§ **Exercise aim**: For each line of the data below that holds "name", copy the line.

**** Source data

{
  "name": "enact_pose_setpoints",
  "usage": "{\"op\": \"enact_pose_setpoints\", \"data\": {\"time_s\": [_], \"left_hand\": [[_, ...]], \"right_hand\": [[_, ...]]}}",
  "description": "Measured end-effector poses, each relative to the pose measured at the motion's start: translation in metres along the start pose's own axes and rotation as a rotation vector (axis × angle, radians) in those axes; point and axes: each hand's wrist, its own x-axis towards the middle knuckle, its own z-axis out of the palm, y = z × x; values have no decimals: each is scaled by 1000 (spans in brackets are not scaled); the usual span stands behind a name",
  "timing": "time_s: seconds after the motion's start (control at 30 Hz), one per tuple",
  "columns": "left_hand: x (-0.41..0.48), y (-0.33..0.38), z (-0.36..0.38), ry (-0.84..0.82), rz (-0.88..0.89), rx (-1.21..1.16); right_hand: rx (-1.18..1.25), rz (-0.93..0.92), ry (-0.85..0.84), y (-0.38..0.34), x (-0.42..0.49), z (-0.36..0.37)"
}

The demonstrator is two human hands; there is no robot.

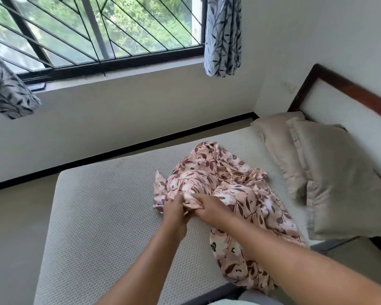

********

§ **Output**:
  "name": "enact_pose_setpoints",
  "description": "Measured end-effector poses, each relative to the pose measured at the motion's start: translation in metres along the start pose's own axes and rotation as a rotation vector (axis × angle, radians) in those axes; point and axes: each hand's wrist, its own x-axis towards the middle knuckle, its own z-axis out of the palm, y = z × x; values have no decimals: each is scaled by 1000 (spans in brackets are not scaled); the usual span stands behind a name",

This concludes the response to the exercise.